By creating the operator, our main goal was to simplify the deployment and management of the Istio components. The first release can replace the Helm chart as the way to install Istio, while providing a few additional features as well.

Istio has a great Helm chart, but we can think of several reasons why an operator could be better:

  • Helm is “only” a package manager that only cares about the components of Istio until those are first deployed to a cluster. An operator is continuously reconciling the state of the components and keeps them healthy.
  • The Helm chart is very complex and hard to read, we prefer describing everything as code instead of yamls.
  • Several small convenience features can be implemented, that are otherwise need to be done manually (like labelling the namespaces where we want sidecar auto-injection)
  • Some complex Istio features - like multi-cluster or canary releases - can be simplified by higher level concepts.

Current features

This is only an alpha release, so the feature set is quite limited, but it can do a few handy things already:

1. Manage the Istio components - no Helm needed

The project follows the convention of a standard operator and has a corresponding custom resource definition that describes the desired state of the Istio deployment. It contains all the configuration values, and if one or more of these is changed, the operator automatically reconciles the state of the components to match the new desired state. The same reconciliation happens if the current state of the components changes for some reason - be it an incidental deletion of a necessary resource, or a change in the cluster infrastructure.

2. Multi cluster federation

Multi-cluster federation functions by enabling Kubernetes control planes running a remote configuration to connect to one Istio control plane. Once one or more remote Kubernetes clusters are connected to the Istio control plane, Envoy can then communicate with the single Istio control plane and form a mesh network across multiple Kubernetes clusters.

The operator takes care of deploying Istio components to the remote clusters and also provides a constant sync mechanism to provide reachability of Istio’s central components from remote clusters. The DNS entries are automatically updated if a pod restart or some other failure happens on the Istio control plane.

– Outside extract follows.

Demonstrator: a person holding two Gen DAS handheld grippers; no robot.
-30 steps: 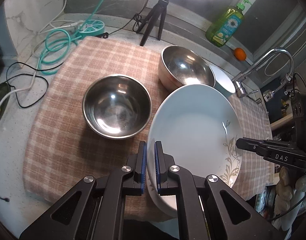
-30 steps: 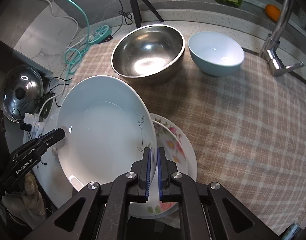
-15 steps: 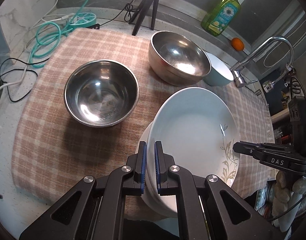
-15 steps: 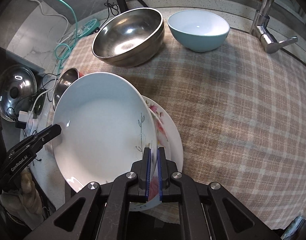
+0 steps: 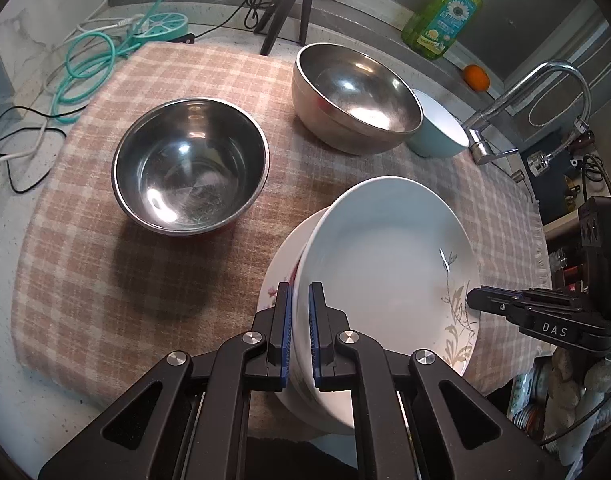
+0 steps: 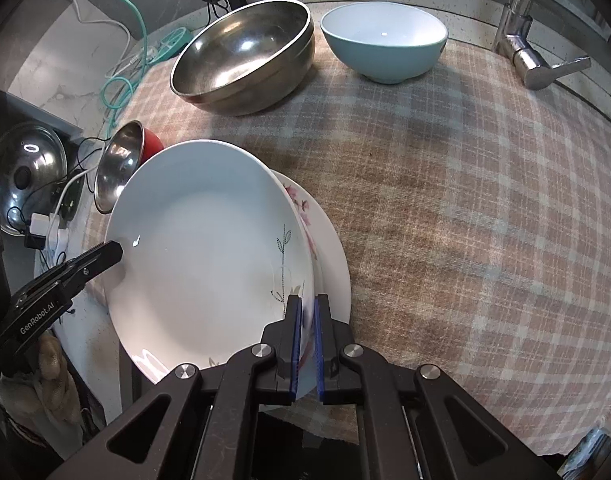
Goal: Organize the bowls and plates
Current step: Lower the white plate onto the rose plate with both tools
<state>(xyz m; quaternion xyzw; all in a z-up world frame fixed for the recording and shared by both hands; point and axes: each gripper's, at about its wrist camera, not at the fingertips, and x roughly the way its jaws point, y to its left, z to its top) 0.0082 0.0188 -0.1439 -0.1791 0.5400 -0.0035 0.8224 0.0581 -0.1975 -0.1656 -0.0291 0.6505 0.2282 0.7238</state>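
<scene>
Cables and lid: teal and black cords (image 5: 85, 64) lie on the bare counter (image 5: 9, 380) past the cloth's left edge; a metal pot lid (image 6: 25, 168) sits there too.
Checked cloth (image 5: 85, 240): covers the counter and carries all the dishes.
Small steel bowl (image 5: 189, 164): left half of the cloth, upright, well apart from the plates.
Left gripper (image 5: 300, 336): jaws pinching the left rim of the white plate.
White plate (image 5: 389, 280): leaf print on its right side, held tilted between both grippers at the near edge of the cloth, directly over the floral plate. Contact with it cannot be confirmed.
Floral plate (image 6: 329, 264): lies flat on the cloth under the white plate, its pink pattern showing at the exposed rim.
Right gripper (image 6: 305, 344): jaws pinching the right rim of the white plate.
Large steel bowl (image 5: 357, 96): far side of the cloth, just beside the blue bowl.
Blue bowl (image 6: 383, 40): far right of the cloth, near the faucet (image 5: 525, 104).
Step in hand: stacking the white plate onto the floral plate.
Next move: level the plate, centre it, seat it, then release both rims together; an uneven release risks sliding it off.
Count: two plates, three bowls (two steel, one blue), two grippers.
</scene>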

The main requirements for multi-cluster federation to work are that all pod CIDRs must be unique and routable to each other in every cluster and also the API servers must be routable to each other. We want to further enhance this feature in future releases, and we’ll also write a detailed blog post soon, but until then if you’re interested and want to try it out, you can find an example here

3. Manage automatic sidecar-injection

The Istio configuration keeps track of namespaces where auto sidecar-injection is enabled, so you’ll be able to manage it from one central place instead of labelling namespaces one-by-one. The injection label is also reconciled, so if you take a namespace out of the list, auto-injection will be turned off.

4. mTLS and control plane security

You can simply turn these on/off in the configuration while your mesh is already in place. This type of configuration change is one of the best features of an operator - there’s no need to reinstall the charts and/or manually delete and reconfigure internal Istio custom resources like MeshPolicies or default DestinationRules. Just rewrite the config and the operator will take care of the rest.

Try it out!

The operator installs the 1.0.5 version of Istio, and requires kubectl 1.13.0 and can run on Minikube v0.33.1+ and Kubernetes 1.10.0+.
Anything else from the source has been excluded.